Cela étant, pour ne pas caricaturer – comme vous le savez, j’abhorre les caricatures – plus de 80 % de nos serveurs fonctionnent sur des OS open source, comme indiquédans son rapport par la DGNSI relativement à la question des logiciels libres ; vous le savez, étant vous-même membre de la commission et ayant reçu ces informations. Ainsi, le Conseil d'Etat – via la DGNSI en l’espèce – dès qu’elle le peut s’y emploie dans 80 % des situations. A l’évidence, nous ne nous trouvons pas dans une posture de caricature. La question des logiciels libres n’est pas découverte aujourd'hui !

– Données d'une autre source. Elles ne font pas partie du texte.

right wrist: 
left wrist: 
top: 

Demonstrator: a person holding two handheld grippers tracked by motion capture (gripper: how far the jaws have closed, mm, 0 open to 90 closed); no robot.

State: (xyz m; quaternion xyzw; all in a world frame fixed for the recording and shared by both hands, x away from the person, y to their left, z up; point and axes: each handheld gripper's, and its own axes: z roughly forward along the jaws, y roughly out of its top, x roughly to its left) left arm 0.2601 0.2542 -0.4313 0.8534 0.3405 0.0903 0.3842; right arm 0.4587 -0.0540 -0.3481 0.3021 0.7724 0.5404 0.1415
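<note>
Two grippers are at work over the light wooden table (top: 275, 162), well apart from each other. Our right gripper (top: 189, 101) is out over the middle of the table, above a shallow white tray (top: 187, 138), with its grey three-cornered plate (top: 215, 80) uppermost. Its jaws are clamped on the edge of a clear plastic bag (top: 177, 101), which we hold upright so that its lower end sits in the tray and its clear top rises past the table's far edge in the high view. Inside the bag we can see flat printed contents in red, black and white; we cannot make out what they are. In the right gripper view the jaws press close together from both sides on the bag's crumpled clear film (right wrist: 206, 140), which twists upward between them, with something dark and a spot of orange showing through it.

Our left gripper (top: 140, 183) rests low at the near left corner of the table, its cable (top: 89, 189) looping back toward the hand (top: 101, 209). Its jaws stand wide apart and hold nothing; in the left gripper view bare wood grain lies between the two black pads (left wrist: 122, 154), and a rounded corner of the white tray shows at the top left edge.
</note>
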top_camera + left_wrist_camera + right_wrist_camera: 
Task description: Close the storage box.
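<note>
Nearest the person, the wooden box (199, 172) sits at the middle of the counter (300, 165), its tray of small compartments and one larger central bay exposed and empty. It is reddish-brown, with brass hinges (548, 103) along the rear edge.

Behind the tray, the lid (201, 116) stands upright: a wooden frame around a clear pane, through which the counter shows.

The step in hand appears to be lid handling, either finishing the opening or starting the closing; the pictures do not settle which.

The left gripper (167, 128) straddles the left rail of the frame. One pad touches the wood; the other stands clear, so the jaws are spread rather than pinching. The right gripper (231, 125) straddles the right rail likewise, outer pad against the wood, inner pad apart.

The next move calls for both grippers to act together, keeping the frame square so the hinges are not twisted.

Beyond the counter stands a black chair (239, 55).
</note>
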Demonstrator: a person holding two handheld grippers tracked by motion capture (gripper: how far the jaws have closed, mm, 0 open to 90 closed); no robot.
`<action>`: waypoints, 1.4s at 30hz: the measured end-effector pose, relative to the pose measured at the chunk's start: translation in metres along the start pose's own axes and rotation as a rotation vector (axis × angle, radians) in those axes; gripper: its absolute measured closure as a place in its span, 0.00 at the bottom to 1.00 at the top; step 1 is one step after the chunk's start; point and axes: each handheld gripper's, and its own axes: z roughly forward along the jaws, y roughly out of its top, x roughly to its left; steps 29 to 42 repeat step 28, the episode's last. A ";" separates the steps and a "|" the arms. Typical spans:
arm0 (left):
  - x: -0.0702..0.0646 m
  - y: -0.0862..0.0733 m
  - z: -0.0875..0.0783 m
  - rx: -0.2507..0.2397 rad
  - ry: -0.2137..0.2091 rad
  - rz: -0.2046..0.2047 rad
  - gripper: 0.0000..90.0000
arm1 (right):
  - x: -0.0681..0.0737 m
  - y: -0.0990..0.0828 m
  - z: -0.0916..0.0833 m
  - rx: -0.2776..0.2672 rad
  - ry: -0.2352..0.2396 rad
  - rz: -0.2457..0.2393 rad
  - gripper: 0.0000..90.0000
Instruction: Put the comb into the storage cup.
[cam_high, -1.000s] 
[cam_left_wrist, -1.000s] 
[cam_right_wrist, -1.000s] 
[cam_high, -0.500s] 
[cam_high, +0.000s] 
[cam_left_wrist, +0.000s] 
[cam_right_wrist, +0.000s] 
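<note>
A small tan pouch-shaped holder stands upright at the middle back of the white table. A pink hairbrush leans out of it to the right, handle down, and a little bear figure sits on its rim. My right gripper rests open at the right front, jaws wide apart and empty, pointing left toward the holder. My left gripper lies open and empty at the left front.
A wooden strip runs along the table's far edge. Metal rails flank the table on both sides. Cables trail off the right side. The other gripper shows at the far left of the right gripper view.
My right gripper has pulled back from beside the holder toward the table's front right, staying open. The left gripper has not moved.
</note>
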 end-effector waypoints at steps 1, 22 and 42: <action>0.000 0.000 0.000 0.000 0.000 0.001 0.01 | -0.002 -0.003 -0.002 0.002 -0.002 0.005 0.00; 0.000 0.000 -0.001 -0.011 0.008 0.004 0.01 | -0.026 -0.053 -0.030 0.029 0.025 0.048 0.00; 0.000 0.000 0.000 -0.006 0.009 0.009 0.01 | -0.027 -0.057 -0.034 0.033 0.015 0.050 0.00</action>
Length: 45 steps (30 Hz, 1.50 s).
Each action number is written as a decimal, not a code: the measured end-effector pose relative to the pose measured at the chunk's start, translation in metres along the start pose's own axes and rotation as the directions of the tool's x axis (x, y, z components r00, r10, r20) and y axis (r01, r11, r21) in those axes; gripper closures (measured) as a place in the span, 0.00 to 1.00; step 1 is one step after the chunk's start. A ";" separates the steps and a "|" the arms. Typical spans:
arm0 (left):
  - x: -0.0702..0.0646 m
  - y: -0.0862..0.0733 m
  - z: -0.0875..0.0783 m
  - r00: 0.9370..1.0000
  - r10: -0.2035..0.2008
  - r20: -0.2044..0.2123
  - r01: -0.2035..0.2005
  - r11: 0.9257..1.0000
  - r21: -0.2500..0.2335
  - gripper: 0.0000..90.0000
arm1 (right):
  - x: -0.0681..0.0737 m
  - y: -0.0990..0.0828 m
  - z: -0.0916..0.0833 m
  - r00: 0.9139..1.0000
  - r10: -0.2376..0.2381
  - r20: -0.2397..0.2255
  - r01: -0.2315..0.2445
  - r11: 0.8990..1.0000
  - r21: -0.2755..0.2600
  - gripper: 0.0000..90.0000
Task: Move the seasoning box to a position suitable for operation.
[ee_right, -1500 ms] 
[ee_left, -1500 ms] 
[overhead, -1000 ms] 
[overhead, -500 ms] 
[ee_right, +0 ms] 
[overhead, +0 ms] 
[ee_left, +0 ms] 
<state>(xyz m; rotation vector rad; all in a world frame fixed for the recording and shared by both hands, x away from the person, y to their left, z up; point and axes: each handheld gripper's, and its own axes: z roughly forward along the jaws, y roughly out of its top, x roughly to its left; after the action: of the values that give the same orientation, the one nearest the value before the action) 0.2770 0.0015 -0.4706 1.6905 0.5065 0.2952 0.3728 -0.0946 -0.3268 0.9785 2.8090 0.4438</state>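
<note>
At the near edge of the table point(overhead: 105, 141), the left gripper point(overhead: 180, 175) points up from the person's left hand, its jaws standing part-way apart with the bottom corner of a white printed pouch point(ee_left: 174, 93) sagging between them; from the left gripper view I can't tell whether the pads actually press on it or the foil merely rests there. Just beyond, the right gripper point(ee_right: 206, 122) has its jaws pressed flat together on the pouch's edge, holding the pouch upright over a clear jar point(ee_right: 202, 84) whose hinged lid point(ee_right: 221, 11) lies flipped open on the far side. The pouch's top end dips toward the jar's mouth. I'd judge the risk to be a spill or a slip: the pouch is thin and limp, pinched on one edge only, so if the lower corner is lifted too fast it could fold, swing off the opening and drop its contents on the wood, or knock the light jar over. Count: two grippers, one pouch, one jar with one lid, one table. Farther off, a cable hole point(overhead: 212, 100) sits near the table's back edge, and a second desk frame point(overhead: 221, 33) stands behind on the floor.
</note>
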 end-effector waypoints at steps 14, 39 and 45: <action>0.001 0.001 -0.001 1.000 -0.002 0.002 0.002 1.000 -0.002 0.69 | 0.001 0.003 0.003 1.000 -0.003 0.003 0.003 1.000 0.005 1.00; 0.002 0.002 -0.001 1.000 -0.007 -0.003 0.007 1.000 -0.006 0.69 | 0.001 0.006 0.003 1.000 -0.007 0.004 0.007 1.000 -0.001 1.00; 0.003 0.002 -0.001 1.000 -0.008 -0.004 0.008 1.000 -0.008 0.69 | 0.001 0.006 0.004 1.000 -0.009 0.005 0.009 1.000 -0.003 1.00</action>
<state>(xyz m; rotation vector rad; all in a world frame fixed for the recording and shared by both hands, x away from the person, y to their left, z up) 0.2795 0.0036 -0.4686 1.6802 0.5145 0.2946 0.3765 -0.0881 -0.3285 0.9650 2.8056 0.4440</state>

Le choix de la solution Cisco s’est opéré dans un moment très particulier, et chacun et chacune s'est montré assez satisfait-e de la solution fournie pour le télétravail. Il était très important de pouvoir le faire pour les milliers de personnes que nous avons dû renvoyer à la maison, d’un jour à l'autre, et de pouvoir accéder à une solution sécurisée, conviviale et qui fonctionne. Sur la base du rapport, tel qu’il vous a été transmis, l’étude d'alternative à la solution en place n'est évidemment pas exclue : une démarche permanente que nous entreprenons à la DGNSI. Ainsi, la Commission thématique des systèmes d’information et le Conseil d'Etat se rejoignent pour veiller à choisir des solutions qui soient en open source. En l'espèce, ce choix était celui qui s'est imposé à ce moment-là.

Mme Séverine Evéquoz (VER) — Président-e

La discussion est close.

Le rapport du Conseil d'Etat est admis par 100 voix et 18 abstentions.